Times have changed. Those college kids racing to pint night are mommies trying to write beer-centric essays with two kids underfoot. Craft beer is far more accessible than it once was, and the allure of a craft beer festival isn’t quite as exciting for beer lovers.
I’m not saying we have to recreate the excitement of the past, but I don’t think we should buy into the doomsday narrative that craft beer and its accompanying festivals are any less appealing than they once were.
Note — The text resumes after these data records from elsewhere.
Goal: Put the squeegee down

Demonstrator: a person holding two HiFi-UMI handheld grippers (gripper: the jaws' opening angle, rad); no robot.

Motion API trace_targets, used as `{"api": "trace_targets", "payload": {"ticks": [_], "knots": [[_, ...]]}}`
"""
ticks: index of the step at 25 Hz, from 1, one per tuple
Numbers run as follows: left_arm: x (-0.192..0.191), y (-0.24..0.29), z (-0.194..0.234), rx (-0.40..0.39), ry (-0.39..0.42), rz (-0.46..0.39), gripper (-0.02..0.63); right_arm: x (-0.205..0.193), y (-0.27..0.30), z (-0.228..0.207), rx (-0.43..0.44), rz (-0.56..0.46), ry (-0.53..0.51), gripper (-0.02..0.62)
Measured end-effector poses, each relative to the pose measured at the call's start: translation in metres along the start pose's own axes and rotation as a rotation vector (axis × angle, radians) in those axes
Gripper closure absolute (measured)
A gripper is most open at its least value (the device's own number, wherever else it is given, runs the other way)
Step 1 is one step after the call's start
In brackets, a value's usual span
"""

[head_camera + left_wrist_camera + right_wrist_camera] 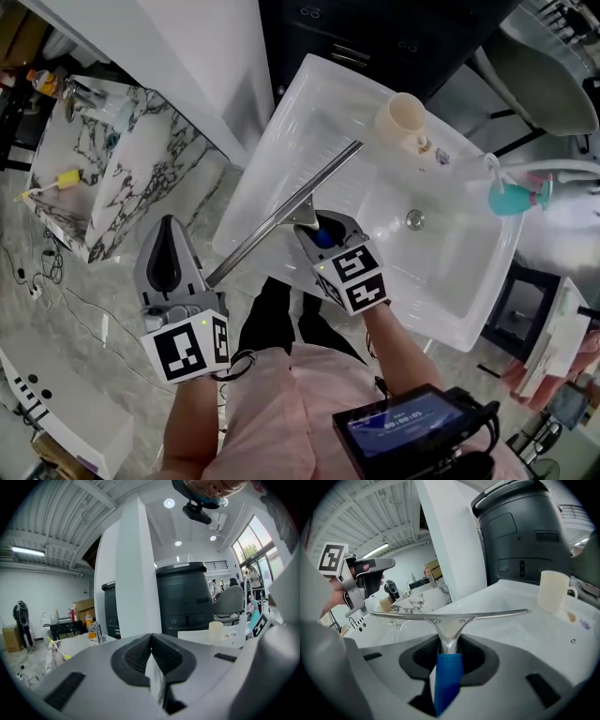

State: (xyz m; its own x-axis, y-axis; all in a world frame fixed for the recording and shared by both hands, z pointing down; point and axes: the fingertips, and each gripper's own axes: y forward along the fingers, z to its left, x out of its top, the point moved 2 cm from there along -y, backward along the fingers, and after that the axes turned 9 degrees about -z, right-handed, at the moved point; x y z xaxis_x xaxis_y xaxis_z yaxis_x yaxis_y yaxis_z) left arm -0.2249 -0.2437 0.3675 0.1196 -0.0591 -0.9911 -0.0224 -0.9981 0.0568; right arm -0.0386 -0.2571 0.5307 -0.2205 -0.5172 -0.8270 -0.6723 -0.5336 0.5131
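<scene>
A squeegee (281, 214) with a long metal blade and a blue handle (446, 677) is held by my right gripper (323, 228), whose jaws are shut on the handle. The blade (450, 615) stretches crosswise over the near left part of the white sink (441, 281), its left end past the sink's edge. My left gripper (169, 255) hangs to the left of the sink, over the floor, apart from the squeegee. Its jaws meet with nothing between them (151, 654).
On the sink's far rim stand a cream mug (405, 119) and a teal spray bottle (511, 197). A marble-topped counter (131, 159) with a tap lies to the left, beyond a white pillar (136, 573). Dark cabinets (520, 531) stand behind the sink. Cables trail on the floor.
</scene>
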Motion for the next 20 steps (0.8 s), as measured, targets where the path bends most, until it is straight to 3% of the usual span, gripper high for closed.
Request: {"api": "trace_targets", "payload": {"ticks": [20], "knots": [[-0.026,0.028,-0.001,-0.032,-0.015,0.054,0.597,-0.036,0.028,-0.005,0.03,0.146,0.013,0.482]]}}
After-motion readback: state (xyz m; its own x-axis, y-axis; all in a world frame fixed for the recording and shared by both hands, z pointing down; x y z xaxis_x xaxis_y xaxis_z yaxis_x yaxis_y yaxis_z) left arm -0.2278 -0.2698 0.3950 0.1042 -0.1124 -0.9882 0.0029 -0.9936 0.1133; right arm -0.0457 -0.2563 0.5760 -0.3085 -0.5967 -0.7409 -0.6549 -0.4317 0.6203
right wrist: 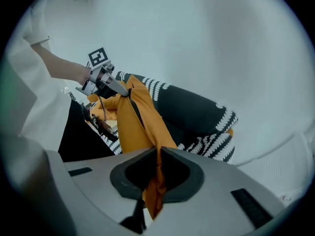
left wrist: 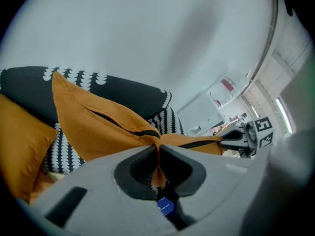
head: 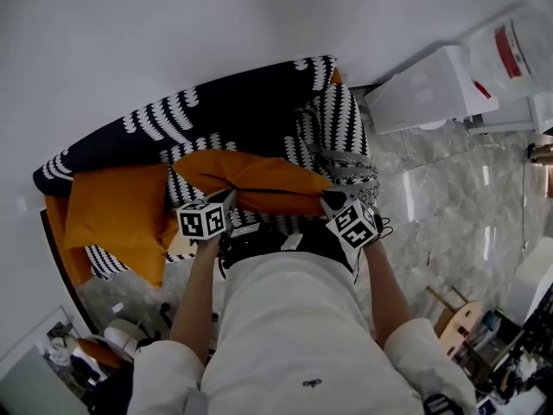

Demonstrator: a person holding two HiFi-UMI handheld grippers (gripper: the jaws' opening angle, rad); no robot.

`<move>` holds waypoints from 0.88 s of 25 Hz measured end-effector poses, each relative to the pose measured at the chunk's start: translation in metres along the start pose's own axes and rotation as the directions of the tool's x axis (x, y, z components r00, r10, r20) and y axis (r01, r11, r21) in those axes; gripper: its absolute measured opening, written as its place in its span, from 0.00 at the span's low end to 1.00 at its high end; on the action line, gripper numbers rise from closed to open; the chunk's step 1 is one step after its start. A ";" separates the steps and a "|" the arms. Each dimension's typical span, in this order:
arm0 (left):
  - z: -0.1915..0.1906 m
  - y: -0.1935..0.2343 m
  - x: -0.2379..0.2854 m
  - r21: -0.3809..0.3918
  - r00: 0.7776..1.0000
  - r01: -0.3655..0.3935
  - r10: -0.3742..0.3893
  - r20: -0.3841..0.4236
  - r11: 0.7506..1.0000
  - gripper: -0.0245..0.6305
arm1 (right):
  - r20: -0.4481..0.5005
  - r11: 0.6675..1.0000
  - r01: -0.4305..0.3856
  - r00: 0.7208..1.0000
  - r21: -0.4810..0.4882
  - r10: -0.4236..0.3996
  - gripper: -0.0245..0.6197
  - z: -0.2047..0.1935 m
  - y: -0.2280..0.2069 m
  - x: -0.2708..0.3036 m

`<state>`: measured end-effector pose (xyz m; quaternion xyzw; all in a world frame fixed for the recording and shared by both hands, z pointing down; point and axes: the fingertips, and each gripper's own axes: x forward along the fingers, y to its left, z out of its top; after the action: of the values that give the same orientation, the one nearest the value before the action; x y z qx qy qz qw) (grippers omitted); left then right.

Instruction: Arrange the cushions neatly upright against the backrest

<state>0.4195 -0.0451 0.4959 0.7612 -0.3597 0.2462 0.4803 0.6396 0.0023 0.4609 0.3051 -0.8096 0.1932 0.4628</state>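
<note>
cushion (head: 259, 180) before backrest (head: 242, 102), second cushion (head: 117, 210) left

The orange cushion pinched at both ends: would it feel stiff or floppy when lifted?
Probably floppy: the orange cushion folds and creases between the left gripper and right gripper. Likely light: small pinches of fabric seem enough to hold it.

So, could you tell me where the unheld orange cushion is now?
Head view: the loose orange cushion sits at the left end of the sofa, just left of the held cushion.
</note>
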 end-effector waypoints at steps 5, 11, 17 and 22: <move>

So, fellow millennial beer lovers, hear me out: Grab a babysitter, acquire a designated driver and get ye to the Charleston Beer Fest next month. The fun ain’t over yet.
Connelly Hardaway, who is a former City Paper editor, is a writer who lives in Park Circle.
Know before you go to the Charleston Beer Fest
- The Charleston Beer Fest will be held at Riverfront Park Oct. 25.
- General admission tickets are currently on sale for $69 and include a commemorative mug for beer tastings, fest admission and live entertainment.
- VIP tickets are currently on sale for $139 and include expedited entrance to the fest, a tap trailer for VIP-only beers, catered hors d’oeuvres and more.
- The event is rain or shine and guests must be 21+. Full beer pour tickets are available for $5 each.
- More than 60 craft breweries are participating, including Allagash Brewing Company, Bird Song Brewing Co., Angry Fish Brewing Co., Commonhouse Aleworks, Charles Towne Fermentory, Magnetic South Brewery, Kite Hill Brewing Co., The Veil Brewing Co. and more.
- Proceeds from the Charleston Beer Fest is Palmetto Community Care’s primary fundraiser and helps those living with HIV/AIDS receive medical care, everyday resources and emotional support.